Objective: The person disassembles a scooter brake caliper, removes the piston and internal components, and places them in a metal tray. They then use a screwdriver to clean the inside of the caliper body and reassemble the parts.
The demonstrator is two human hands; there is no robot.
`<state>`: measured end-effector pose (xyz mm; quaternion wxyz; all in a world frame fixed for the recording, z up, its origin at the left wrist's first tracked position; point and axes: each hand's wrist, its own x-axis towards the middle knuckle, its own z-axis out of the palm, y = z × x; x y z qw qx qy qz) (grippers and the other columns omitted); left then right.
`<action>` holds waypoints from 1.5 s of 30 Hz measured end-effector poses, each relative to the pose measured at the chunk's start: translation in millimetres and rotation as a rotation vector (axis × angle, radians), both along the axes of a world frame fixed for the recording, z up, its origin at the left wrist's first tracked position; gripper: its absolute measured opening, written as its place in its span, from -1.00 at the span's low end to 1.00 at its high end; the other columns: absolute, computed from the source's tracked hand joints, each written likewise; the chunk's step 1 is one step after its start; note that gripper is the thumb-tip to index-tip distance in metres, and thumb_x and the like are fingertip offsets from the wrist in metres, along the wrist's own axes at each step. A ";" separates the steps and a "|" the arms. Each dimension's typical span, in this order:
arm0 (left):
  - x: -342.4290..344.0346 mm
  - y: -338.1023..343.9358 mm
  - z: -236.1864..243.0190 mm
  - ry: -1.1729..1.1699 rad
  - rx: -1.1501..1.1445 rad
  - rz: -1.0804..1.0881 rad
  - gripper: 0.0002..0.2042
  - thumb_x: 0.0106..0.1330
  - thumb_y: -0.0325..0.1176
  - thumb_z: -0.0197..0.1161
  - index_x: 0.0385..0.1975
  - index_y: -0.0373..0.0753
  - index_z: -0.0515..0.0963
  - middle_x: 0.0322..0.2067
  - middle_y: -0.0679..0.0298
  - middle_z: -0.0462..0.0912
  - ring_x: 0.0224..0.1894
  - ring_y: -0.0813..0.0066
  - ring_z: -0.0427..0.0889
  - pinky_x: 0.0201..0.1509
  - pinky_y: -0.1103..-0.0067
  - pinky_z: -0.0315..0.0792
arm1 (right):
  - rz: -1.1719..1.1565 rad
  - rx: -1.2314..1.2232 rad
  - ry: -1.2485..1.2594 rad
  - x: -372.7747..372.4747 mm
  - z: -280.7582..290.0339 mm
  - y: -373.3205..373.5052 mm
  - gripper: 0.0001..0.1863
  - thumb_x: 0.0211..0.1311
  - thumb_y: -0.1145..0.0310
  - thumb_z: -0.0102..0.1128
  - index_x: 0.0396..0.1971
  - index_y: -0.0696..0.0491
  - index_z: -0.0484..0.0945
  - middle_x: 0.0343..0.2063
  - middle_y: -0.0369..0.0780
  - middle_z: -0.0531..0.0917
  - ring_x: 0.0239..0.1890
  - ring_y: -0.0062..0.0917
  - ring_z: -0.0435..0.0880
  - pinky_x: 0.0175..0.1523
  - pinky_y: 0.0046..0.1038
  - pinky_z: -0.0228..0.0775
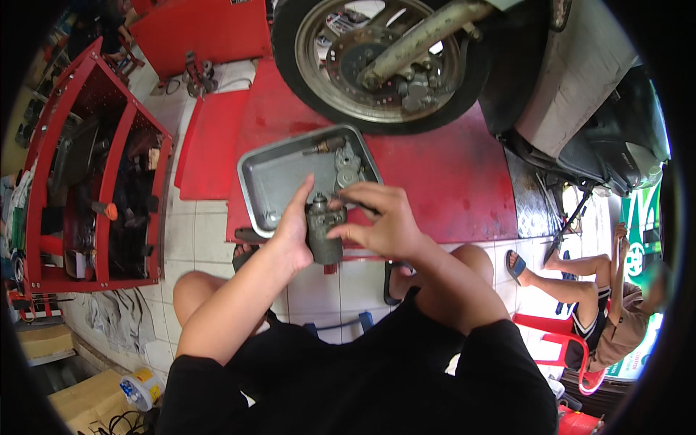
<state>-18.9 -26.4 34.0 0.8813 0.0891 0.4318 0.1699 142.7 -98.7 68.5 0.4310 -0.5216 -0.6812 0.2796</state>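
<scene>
Between my hands, over the near edge of the red work platform, stands a dark grey cylindrical starter motor [325, 235] with a short shaft on top. My left hand [293, 226] clasps its left side, thumb and fingers pointing up along it. From the right, my right hand [383, 219] bends its fingers and thumb onto the upper body of the motor. A small dark piece shows by the right fingers; its kind I cannot make out. Just beyond lies a metal tray [250, 181] holding several metal parts [348, 163] on its right side.
A motorcycle front wheel [377, 65] rises over the red platform [449, 188]. A red rack [109, 181] stands at left on white floor tiles. At right, a person [616, 312] sits on a red chair [544, 341]. A labelled bucket [143, 388] stands lower left.
</scene>
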 end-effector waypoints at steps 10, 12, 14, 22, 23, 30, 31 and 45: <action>4.3 -8.3 10.1 0.033 -0.003 -0.035 -0.41 0.24 0.38 0.09 -0.43 -0.14 0.50 -0.53 0.34 0.55 -0.42 0.36 0.56 -0.21 0.34 0.48 | 0.092 0.043 0.063 8.4 -10.1 -3.1 -0.65 -0.10 0.55 0.53 -0.24 0.25 0.65 -0.23 -0.10 0.71 -0.24 -0.41 0.73 -0.09 -0.45 0.58; 4.4 -8.1 6.6 0.018 0.013 -0.038 -0.42 0.25 0.37 0.09 -0.44 -0.14 0.49 -0.54 0.35 0.54 -0.42 0.37 0.56 -0.21 0.33 0.49 | 0.083 0.060 0.042 7.9 -8.0 -1.9 -0.67 -0.10 0.55 0.54 -0.27 0.25 0.65 -0.25 -0.11 0.72 -0.25 -0.40 0.73 -0.11 -0.46 0.57; 1.9 -6.2 5.1 0.027 0.010 -0.050 -0.43 0.26 0.36 0.08 -0.47 -0.12 0.48 -0.55 0.37 0.53 -0.43 0.38 0.55 -0.22 0.33 0.48 | 0.050 0.056 0.056 4.0 -5.3 -2.3 -0.67 -0.12 0.53 0.55 -0.31 0.25 0.64 -0.28 -0.13 0.72 -0.26 -0.40 0.73 -0.14 -0.46 0.55; 4.4 -6.5 13.0 0.011 0.015 -0.040 -0.42 0.27 0.37 0.06 -0.46 -0.13 0.49 -0.53 0.36 0.54 -0.43 0.40 0.55 -0.25 0.31 0.49 | 0.030 -0.006 0.060 4.5 -1.1 -4.0 -0.70 -0.11 0.54 0.53 -0.34 0.25 0.63 -0.29 -0.14 0.72 -0.24 -0.40 0.73 -0.11 -0.45 0.54; 3.4 -6.2 13.4 0.024 0.015 -0.039 -0.42 0.27 0.37 0.06 -0.44 -0.13 0.49 -0.52 0.34 0.54 -0.42 0.39 0.56 -0.24 0.31 0.49 | 0.023 -0.066 0.062 3.9 2.3 -4.2 -0.71 -0.10 0.55 0.52 -0.34 0.25 0.63 -0.30 -0.14 0.71 -0.24 -0.40 0.73 -0.10 -0.44 0.54; 2.9 -3.8 3.4 -0.050 0.000 -0.018 -0.39 0.29 0.36 0.04 -0.35 -0.19 0.52 -0.51 0.27 0.58 -0.44 0.32 0.59 -0.25 0.31 0.51 | 0.019 0.050 0.043 5.5 -10.3 -2.0 -0.65 -0.05 0.54 0.52 -0.24 0.26 0.58 -0.34 -0.21 0.68 -0.38 -0.66 0.59 -0.31 -0.60 0.39; 1.1 -2.5 1.5 -0.046 0.018 -0.029 -0.38 0.29 0.36 0.04 -0.31 -0.20 0.54 -0.50 0.25 0.59 -0.46 0.32 0.59 -0.27 0.33 0.53 | -0.005 -0.062 0.033 6.5 -2.4 -4.3 -0.65 -0.02 0.54 0.50 -0.22 0.26 0.57 -0.35 -0.24 0.66 -0.40 -0.70 0.55 -0.33 -0.61 0.36; -10.0 36.7 -22.0 0.065 0.066 0.231 -0.36 0.31 0.35 -0.01 -0.32 -0.25 0.54 -0.50 0.11 0.61 -0.51 0.20 0.57 -0.36 0.35 0.47 | -0.337 -0.185 0.063 36.0 0.3 -3.8 -0.89 0.32 0.58 0.10 -0.27 0.29 0.59 -0.39 -0.08 0.74 -0.27 -0.41 0.77 -0.12 -0.48 0.55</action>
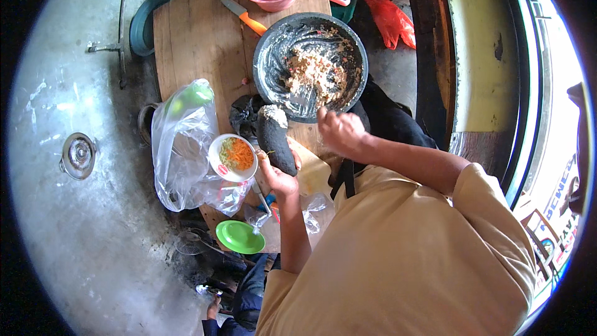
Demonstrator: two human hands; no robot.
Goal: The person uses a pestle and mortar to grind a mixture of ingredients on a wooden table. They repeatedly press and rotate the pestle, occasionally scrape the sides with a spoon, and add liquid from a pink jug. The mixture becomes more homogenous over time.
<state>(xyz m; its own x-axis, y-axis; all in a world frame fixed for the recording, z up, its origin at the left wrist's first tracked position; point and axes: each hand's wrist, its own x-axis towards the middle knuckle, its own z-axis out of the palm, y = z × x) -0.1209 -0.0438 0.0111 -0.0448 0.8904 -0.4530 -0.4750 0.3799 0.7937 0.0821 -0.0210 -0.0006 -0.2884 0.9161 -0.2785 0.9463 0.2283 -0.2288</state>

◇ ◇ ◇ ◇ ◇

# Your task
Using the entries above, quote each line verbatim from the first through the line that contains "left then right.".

# Problem solution
Objective: The person disassembles a scooter brake caliper, removes the piston and internal components, and places them in a metal tray. They then use a screwdriver to clean the inside of the caliper body and reassemble the parts.
The demonstrator is two human hands; there is no robot.
`<state>`: measured end-effector pose (xyz mm; quaternion wxyz; all in a world frame fixed for the recording, z up, its origin at the left wrist's first tracked position; point and axes: each hand's wrist, its own x-axis towards the middle knuckle, its own z-axis out of the palm, y = z × x; x y z qw qx qy qz) (grippers and the other columns omitted); left then right.

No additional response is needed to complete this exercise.